Should I say "no tests have been done" or "no test has been done" in case when only one test could possibly be done?

For example, in the case of a director who entered an empty classroom where a reportedly lazy teacher works, he may report to the principle as:

I've checked all her papers. The tests on papers 1 through 5 have been done, however, no tests have been done on paper 6 yet

So, here the plural "no tests have been done" is used because there are more than one students in the class.

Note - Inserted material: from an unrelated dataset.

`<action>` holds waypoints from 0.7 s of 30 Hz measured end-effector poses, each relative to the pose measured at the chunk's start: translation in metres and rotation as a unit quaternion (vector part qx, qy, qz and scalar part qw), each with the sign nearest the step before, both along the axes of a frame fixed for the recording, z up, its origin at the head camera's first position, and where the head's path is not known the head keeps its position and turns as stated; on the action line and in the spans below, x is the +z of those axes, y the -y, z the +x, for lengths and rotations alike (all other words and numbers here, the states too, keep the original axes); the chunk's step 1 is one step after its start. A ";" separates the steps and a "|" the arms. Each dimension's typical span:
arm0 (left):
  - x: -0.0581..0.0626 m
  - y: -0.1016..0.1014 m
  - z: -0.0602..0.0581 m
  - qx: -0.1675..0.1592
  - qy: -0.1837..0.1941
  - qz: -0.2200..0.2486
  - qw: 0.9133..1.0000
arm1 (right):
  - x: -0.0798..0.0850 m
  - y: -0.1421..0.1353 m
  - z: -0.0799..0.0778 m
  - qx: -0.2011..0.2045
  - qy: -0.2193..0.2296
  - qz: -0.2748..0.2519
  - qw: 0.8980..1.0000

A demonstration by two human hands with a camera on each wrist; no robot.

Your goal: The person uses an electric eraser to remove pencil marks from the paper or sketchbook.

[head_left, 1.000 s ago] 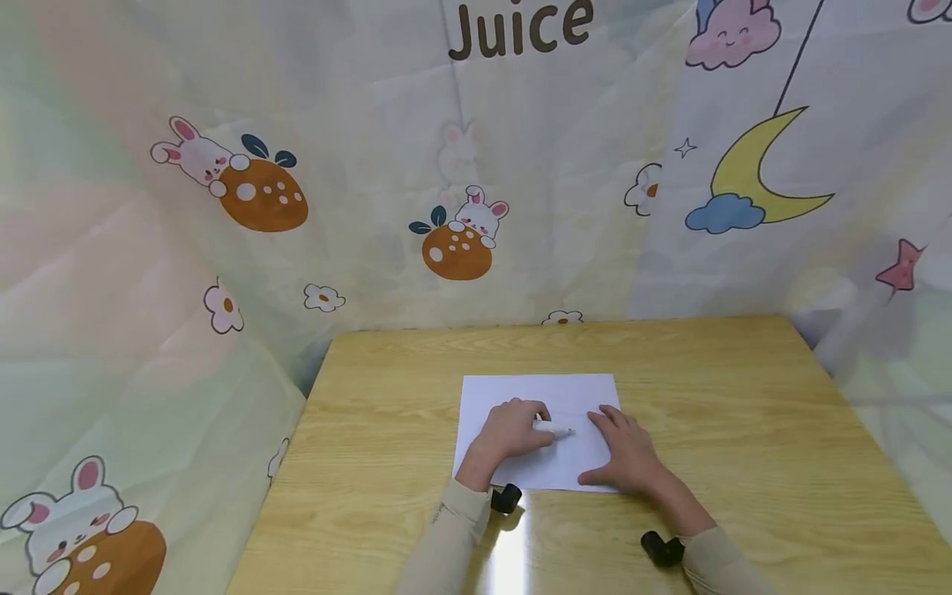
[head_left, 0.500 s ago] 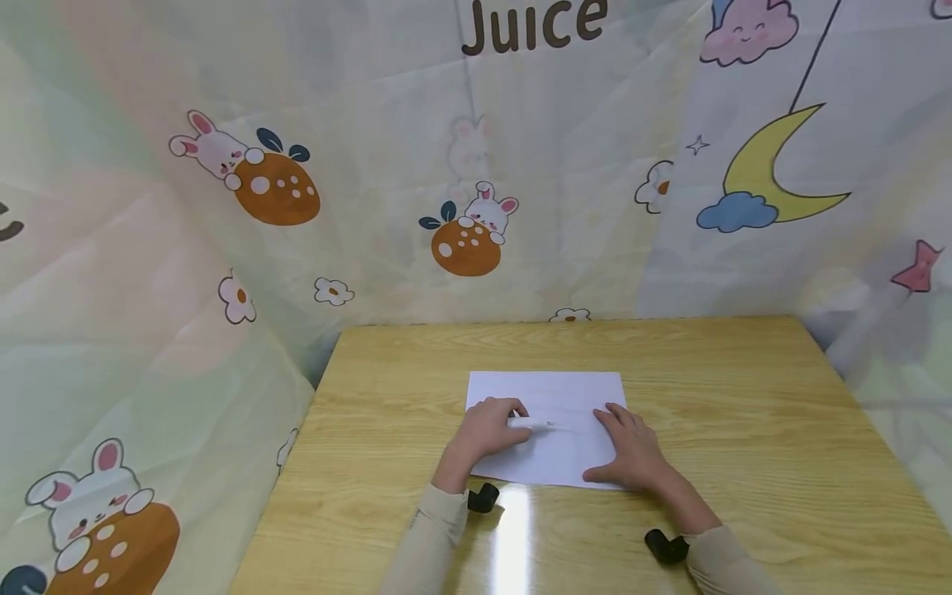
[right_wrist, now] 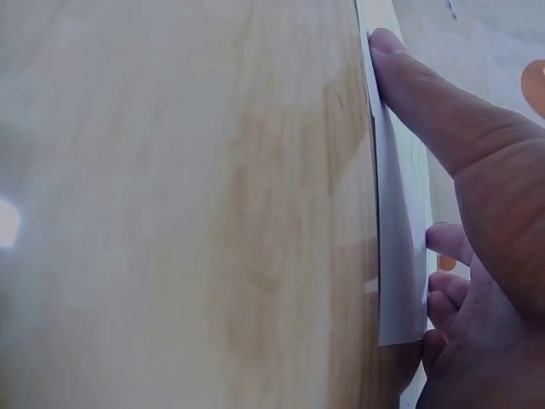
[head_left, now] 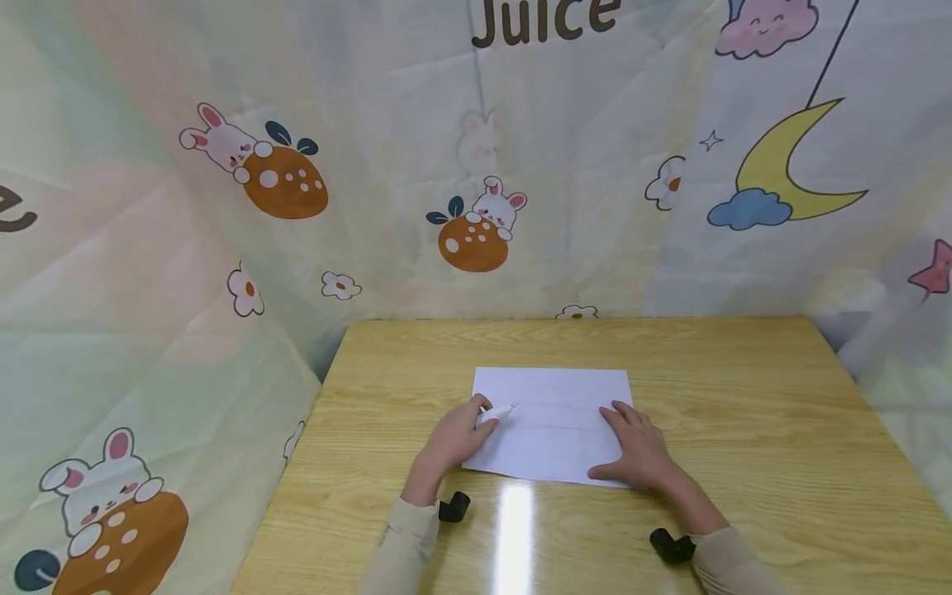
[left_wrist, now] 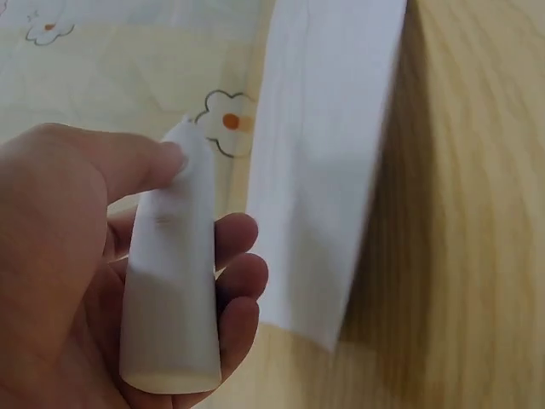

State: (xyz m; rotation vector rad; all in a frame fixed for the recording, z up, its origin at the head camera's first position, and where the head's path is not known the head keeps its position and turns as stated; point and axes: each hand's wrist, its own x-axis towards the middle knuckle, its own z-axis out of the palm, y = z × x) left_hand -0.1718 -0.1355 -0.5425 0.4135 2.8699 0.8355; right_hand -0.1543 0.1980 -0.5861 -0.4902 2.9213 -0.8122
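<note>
My left hand holds a small white squeeze bottle with a narrow tip, over the left part of a white sheet of paper. In the left wrist view the thumb lies along the tapered bottle and the fingers curl round it from behind. The tip points away to the right. Faint streaks run across the sheet. My right hand rests on the paper's right edge with fingers spread. In the right wrist view its thumb presses near the sheet's edge.
The sheet lies on a wood-grain table. Behind and beside the table hangs a printed cloth with rabbits and a moon. Black wrist cameras sit at both cuffs. Light glares off the table's front.
My left hand has moved left across the paper with the squeeze bottle, from near the middle to the left edge. The right hand stays on the sheet. The head view has shifted slightly.
</note>
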 end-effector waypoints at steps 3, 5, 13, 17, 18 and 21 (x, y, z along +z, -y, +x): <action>-0.001 0.010 0.004 0.028 0.010 0.020 0.999 | 0.001 0.000 -0.001 -0.001 0.001 0.001 1.000; -0.003 0.017 0.005 0.050 0.003 0.028 0.998 | 0.001 0.000 -0.002 -0.001 0.002 0.001 1.000; -0.013 0.037 0.004 0.107 -0.039 0.042 0.993 | 0.001 0.001 -0.002 -0.004 0.005 0.008 1.000; -0.015 0.044 0.004 0.127 -0.060 0.035 0.989 | 0.000 0.002 -0.001 -0.006 0.008 0.006 1.000; -0.016 0.045 0.003 0.133 -0.071 0.030 0.988 | 0.000 0.002 -0.001 -0.007 0.009 0.006 1.000; -0.016 0.049 0.000 0.148 -0.094 0.015 0.984 | -0.001 0.002 -0.001 -0.006 0.008 0.004 1.000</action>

However, if it's one of those student's parent writing a complaint about that lazy teacher to the principal, then could he/she write something like:

It's been already quite a long time since my daughter's progress has been tested. The tests on papers 1 through 5 were done long time ago. And no test has been done on paper 6 yet


  • A correction to the English in one part of your question, as it’s also to do with plurals: it should be “there is more than one student in the class” rather than “there are more than one students in the class”. – MotherBrain Sep 29 '18 at 8:03

It should be “no test has been done” in both cases, because there is only one test per paper. The number of test recipients is irrelevant.

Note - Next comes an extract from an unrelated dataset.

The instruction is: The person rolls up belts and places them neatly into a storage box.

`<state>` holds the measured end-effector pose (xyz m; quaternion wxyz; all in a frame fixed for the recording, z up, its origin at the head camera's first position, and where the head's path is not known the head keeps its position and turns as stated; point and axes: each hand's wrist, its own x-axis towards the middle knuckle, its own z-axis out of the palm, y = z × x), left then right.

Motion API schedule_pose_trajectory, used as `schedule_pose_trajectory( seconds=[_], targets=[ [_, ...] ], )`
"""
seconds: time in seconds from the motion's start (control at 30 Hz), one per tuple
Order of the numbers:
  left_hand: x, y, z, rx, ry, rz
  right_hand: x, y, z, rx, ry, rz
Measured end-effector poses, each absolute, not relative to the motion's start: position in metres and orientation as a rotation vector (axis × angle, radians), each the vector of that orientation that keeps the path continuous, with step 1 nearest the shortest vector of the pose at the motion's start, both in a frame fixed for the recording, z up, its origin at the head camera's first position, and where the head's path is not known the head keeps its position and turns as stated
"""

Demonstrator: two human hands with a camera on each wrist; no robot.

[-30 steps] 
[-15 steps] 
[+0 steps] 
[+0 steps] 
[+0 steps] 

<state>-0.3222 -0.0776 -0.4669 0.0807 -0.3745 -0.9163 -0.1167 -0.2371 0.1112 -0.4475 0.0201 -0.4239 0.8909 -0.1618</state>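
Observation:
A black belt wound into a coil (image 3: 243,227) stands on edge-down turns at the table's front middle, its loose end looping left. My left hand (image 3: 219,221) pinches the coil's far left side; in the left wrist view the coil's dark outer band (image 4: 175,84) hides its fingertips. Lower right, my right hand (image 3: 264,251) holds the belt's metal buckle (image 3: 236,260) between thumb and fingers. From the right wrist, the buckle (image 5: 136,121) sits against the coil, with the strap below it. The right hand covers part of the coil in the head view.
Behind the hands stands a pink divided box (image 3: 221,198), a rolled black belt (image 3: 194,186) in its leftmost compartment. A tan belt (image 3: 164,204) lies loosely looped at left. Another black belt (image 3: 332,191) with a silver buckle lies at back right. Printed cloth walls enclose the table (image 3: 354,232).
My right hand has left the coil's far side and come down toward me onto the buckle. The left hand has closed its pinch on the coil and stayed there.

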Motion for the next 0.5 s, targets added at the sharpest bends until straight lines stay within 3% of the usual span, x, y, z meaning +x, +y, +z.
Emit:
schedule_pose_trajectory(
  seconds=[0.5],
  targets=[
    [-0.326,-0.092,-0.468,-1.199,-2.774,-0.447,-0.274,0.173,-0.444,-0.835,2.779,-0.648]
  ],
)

  • What if it were two tests per paper? – brilliant Sep 29 '18 at 9:55
  • Then “no tests have been done” would make the most sense – MotherBrain Sep 29 '18 at 21:16

...That's rather unidiomatic, phrasing it like that. Better would probably be "there hasn't been a test" for a test that hasn't occured, or "the test hasn't been graded" for a test that hasn't been marked yet. In all cases, all the versions of the test and every individual test paper are regarded as a singular "test", although sometimes it makes sense to say "I graded your tests" when there was only one test.